Re: [tied] Re: "Irmin" and Hermes

From: Piotr Gasiorowski
Message: 13719
Date: 2002-05-14

 
----- Original Message -----
From: x99lynx@...
To: cybalist@yahoogroups.com
Sent: Tuesday, May 14, 2002 10:10 PM
Subject: [tied] Re: "Irmin" and Hermes

> All of this points in the exact opposite direction.  It says that it was not the Romans who were so thoroughly familiar with Germanic suffixes, but rather that the Germanics were so thoroughly familiar with Latin.  It is only the conceit of 19th century northern European scholars that has the Romans being scrupulous with Germanic roots and suffixes.  It is most likely it was the other way around.
 
I am not claiming that any Romans were fluent in Germanic. All I'm saying is that they were able to Latinise Germanic tribal names by converting them into Latin plurals. You don't have to be a polyglot to do that. One *xattaz, many *xatto:z become Chattus, Chatti. Regular plural into regular plural. Some of the Germanic endings were so similar to their Latin counterparts (e.g. Germanic *-o:, pl. *-o:niz vs. Latin -o:, -o:nes) that even the most moronic Romans were sure to understand their function without having to learn the language.

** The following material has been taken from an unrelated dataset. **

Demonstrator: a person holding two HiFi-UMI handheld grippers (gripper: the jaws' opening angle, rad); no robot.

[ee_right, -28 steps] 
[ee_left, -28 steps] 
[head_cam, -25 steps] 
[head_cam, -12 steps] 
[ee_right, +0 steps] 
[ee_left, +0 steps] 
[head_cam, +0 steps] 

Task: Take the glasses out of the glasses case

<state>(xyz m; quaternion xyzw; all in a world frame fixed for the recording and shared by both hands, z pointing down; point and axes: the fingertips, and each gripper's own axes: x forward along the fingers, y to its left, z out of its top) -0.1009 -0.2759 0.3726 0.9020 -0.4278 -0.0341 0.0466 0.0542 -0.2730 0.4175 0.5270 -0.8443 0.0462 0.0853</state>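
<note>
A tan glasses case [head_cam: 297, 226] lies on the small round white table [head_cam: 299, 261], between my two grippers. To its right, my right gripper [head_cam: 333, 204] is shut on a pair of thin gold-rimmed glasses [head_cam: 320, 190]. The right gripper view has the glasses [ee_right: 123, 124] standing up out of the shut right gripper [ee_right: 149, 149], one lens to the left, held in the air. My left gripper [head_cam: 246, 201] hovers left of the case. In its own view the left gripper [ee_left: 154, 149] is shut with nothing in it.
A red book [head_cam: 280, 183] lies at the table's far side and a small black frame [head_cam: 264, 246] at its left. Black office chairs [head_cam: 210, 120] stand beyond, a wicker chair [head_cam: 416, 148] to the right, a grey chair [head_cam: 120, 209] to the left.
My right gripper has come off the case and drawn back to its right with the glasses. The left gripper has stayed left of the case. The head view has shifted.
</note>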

> If anybody it was Germanic speakers who knew *o:z was genitive plural and how that should translate into Latin.
 
Nominative plural, actually. The Romans didn't have to know the Germanic oblique cases.
 
> And also it was probably Germanic speakers who made sure the -h- was there when they spoke words like Hermunduri and Hermiones, just as those words appear in Tacitus.
 
Since you mention that, the "ermVn-" names are _never_ attested with an initial consonant in _any_ Germanic language. OE eormen-, ON jörmun-, OHG/OS irmin-/irman-. It's only the Latin-language sources that show the <h->. If you claim that the Germani knew better than anyone else when they an aitch was needed in their language, I agree.
 
> And that also would apply to the -h- in Boihaemi, as well as Tacitus' Harios, Helveconas, Helisios and Nahanarvalos -- "the most powerful of the Lugii."  (Note also that Tacitus apparently DID NOT "automatically" substitute -i for the <os> in some of
these names.)  And of course Tacitus did not use the -h- in such names as Arminius, Aravisci or Arsacis, Eborium, Ernagium, Asciburgus, etc.
 
Pardon me, Steve, but do you know any Latin at all? I mean the sort of knowledge that allows you to recognise a regular grammatical form. Harios is the _LATIN_ acc.pl., justified by the syntax of the sentence in which it occurs. The corresponding nom.pl. is Harii, with an -i. The same is true of the other names above -- they have the automatically substituted Latin endings, just as I said.
 
As regards the aspirate, *x- was lenited in the eastern dialects earlier than it was in West Germanic. The <h-> in the names of the Harii (*xarja-) or the Hasdingi (*xazdinga-) reflects the same Germanic consonant as the <ch-> in Cherusci or Chatti. The Romans used <h-> for the glottal glide of those languages that had it. The Franks preserved a velar fricative especially long; they had names with <Chari-> or <Chlod-> well into the Middle Ages, when other folks were already <Here-> or <Lud->. The Hermunduri belonged to the <ch-> block in middle Germania: Tacitus himself explicitly classifies them together with the Suebi, Chatti and Cherusci.

> Please. The fact that the Romans of this time wrote <hermes> and never *<chermes> or *<ermes> proves what?
 
That educated Romans knew enough Greek to avoid such spelling mistakes. You know when to write <-gh-> in an English word, don't you, though it hasn't been pronounced for half a millennium, and you know when to write <pt-> in a word of Greek origin even if you pronounce it as [t-].
 
> And what evidence do you know of that the Roman -h- was mute in the 1st Centuries BC-AD?
 
I've already written to Cybalist about that:
 
http://groups.yahoo.com/group/cybalist/message/12385
 
> And why in the world would the "Romans" start off using an -h- in a German word when they were quite capable of starting words - lots of words - with <er->?
 
The folk-etymological association of Ermun/Ermin- with Hermes is quite a reasonable explanation.

> Where is this epithet?  Where does one go to see it? If the Romans heard <hermon> (-guda?), they would have thought it was a Greek-style pillar dedicating the area to a local god or to Terminus or one of those hybrid hermae - like <Hermathene>.  I think it would have been up to the Germans to explain that *ermVna was a native god, which of course they never did.
 
Jörmunr < *ermun- is one of Odin's epithets in Scandinavian tradition. If you want to see it, go to this address, for example:
 
http://www.hi.is/~eybjorn/ugm/skindex/thul4b.html
 
The identification of Wodan and Mercury/Hermes is even reflected in the calque <Mercurii dies> --> Wednesday, Woensdag, etc.